SUPPLIED INFORMATION:
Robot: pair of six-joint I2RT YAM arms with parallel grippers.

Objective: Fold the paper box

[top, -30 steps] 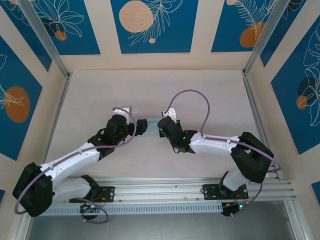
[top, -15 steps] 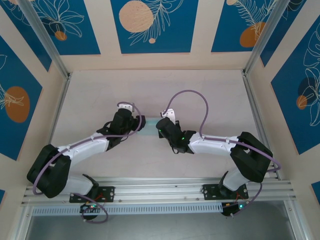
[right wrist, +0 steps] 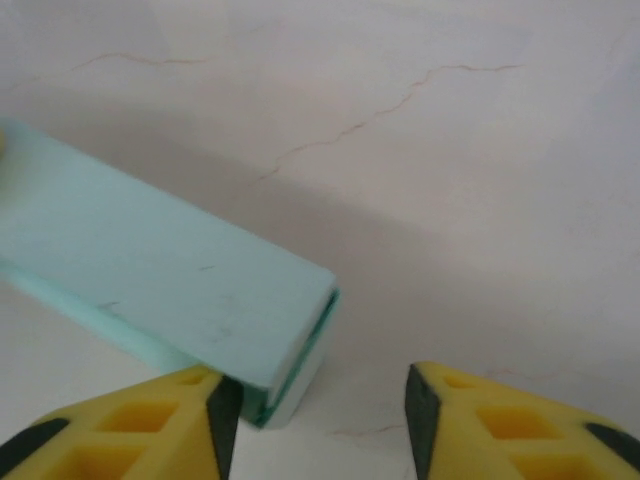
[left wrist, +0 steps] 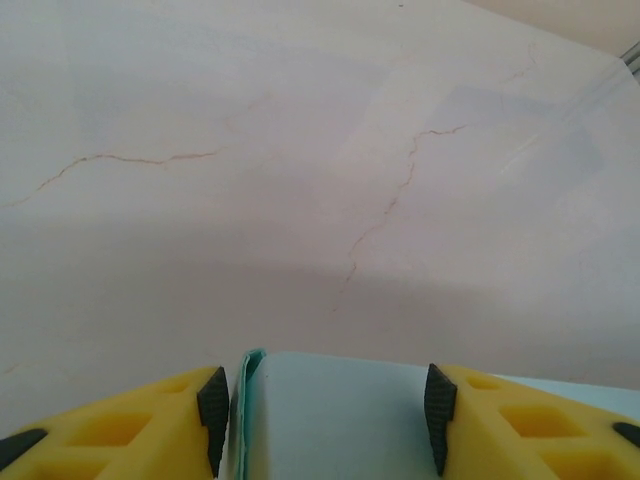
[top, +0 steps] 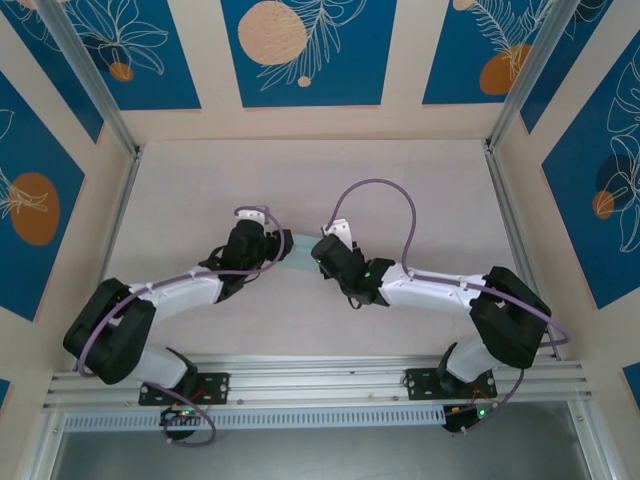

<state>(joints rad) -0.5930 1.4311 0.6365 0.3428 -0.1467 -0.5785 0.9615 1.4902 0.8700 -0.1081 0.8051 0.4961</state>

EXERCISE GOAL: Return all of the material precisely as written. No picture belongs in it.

OUTPUT:
Robot: pair of six-joint I2RT YAM arms with parallel grippers.

Objective: Fold the paper box

[top, -30 steps] 
[top, -15 steps] 
[right wrist, +0 steps] 
[left wrist, +0 steps] 
[top, +0 steps] 

<state>(joints rad) -0.5930 1.4311 0.6365 0.3428 -0.1467 -0.5785 0.9615 1.4902 0.8700 -0.1081 0.8051 0.4961</state>

Nothing more remains in this exercise.